Ku lihat wanita itu tersenyum sinis mendengar jawabanku.


"Kenapa kau tak menyusul mereka. Kau sudah pernah pergi ke alam gaib bukan. Bahkan Mata batinmu pun sudah di buka oleh Ksatria dari Singosari, lalu apa lagi yang kay butuhkan??" terang wanita yang mirip Ranum itu seolah menyadarkan aku


"Tapi aku tidak memiliki kekuatan supranatural seperti mereka?"
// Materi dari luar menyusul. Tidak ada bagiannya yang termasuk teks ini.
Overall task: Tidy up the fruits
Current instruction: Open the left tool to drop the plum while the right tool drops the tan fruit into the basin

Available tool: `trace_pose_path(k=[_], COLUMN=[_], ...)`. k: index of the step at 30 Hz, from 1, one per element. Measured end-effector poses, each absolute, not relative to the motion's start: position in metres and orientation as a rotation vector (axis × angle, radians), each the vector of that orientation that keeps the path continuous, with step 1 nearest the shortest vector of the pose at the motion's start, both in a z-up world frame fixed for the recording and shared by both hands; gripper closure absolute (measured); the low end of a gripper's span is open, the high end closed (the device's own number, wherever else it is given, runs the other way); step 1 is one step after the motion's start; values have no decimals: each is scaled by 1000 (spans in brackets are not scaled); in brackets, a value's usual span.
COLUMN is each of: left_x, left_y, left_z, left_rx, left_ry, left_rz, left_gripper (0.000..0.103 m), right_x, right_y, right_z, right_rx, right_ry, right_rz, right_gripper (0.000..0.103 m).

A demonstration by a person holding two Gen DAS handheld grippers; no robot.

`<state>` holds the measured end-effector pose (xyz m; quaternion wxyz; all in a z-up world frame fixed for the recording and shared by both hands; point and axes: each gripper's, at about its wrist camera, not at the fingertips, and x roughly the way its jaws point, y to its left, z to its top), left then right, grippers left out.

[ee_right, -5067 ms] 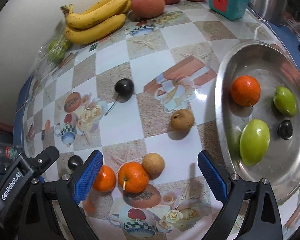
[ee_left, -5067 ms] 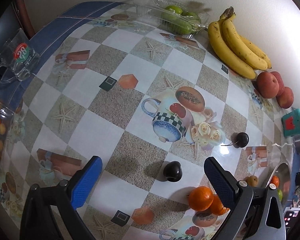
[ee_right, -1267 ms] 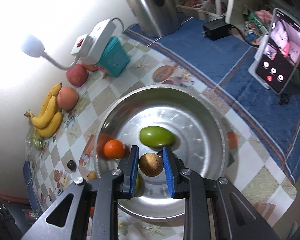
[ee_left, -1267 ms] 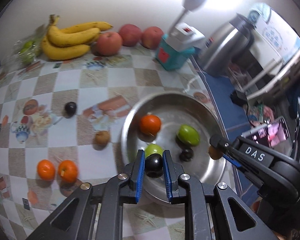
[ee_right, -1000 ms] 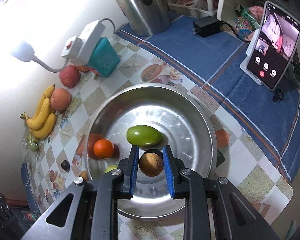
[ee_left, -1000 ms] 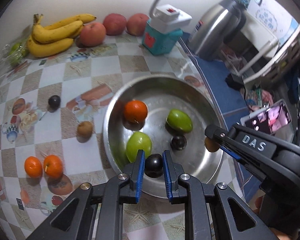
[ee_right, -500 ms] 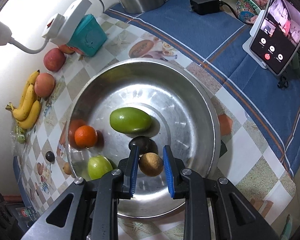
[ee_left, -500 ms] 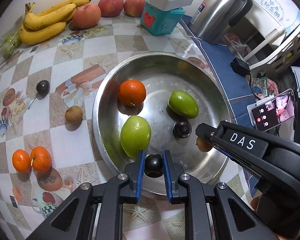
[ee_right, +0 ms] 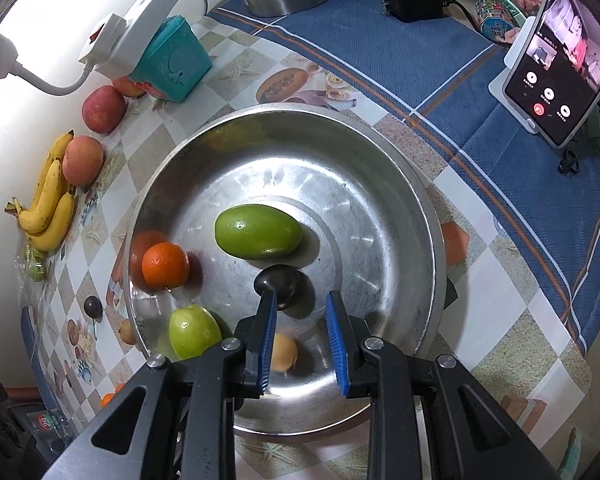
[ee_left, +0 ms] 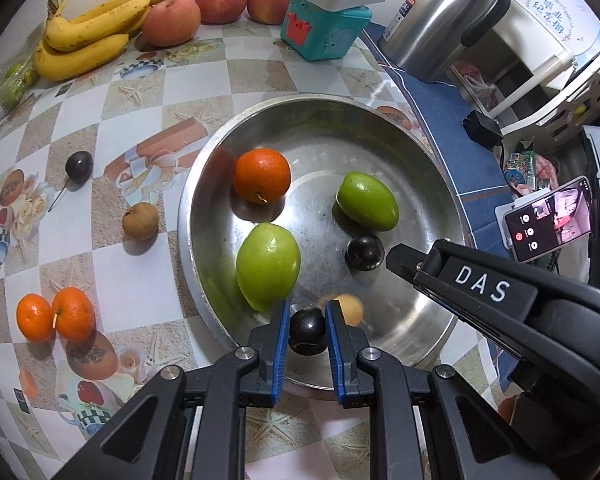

"Semua orang punya kekuatan supranatural hanya kau belum tahu bagaimana cara menggunakannya. Sekarang kau sudah bersama sedulur papat limo pancer, dan ada aku yang akan menuntun mu mendapatkan kekuatan mu itu,"


"Baiklah, kalau begitu bantu aku menyusul mereka,"


Aku langsung menadahkan tanganku dan mulai bermunajat. Ku pejamkan mataku bersiap melakukan perjalanan menuju alam arwah.


Ku rasakan tubuhku begitu ringan saat Ranum menyentuh dadaku.


Sayup-sayup ku dengar suara Abu Musa membantuku membaca ayat-ayat suci Al-Qur'an.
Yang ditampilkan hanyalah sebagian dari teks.